Gabo Machabansky me enseñó a tomar mate en la mesa de
mi casa. Sacó la pavita de alguno de sus paquetes de trotamundos; calentó agua
y bebimos todos con la misma bombilla mientras hablamos de que en la Provincia
de Santiago del Estero en Argentina se dio un incidente aislado de un cerdo con
características ovejunas. El animal producía lana oscura y debía ser esquilado
una vez al año. La respuesta inicial al desconcierto genético fue un posible
cruce entre un dandy porcino y un
febril ejemplar ovejuno, pero un nefasto experto en genética descartó la
posibilidad.
De igual modo, el experto se alejó de la probabilidad
de que el cerdo-oveja argentino fuese un viajero perdido de la estirpe húngara –ya
casi extinta- de los Mangalitsa y adjudicó
la responsabilidad del evento efectos más verosímiles: “caprichos de Dios”.
Por otra parte, durante la segunda mitad del siglo XX,
se popularizó entre ciertos sectores del exilio cubano y círculos hispanos del
sureste estadounidense la Materva,
una bebida con base de yerba mate, azúcar y soda. Un cruce tan improbable como
el cerdo y la oveja; un capricho mundano.

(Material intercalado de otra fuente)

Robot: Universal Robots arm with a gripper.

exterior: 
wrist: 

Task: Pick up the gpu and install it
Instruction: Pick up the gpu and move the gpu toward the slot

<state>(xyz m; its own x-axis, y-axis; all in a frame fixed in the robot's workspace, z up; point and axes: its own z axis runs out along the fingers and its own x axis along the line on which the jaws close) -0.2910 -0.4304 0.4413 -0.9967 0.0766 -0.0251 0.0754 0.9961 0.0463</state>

Encontré una de esas latas ayer en la farmacia árabe de
la esquina y la compré como quien compra una máquina del tiempo o un
estimulante sinestésico, que es como viajan las corporeidades cautivas de los
nichos multicolores. Supo a pan viejo con carne salada y a mañana con calor.
Nada de mesas de amigos, Pampa o Rayuela.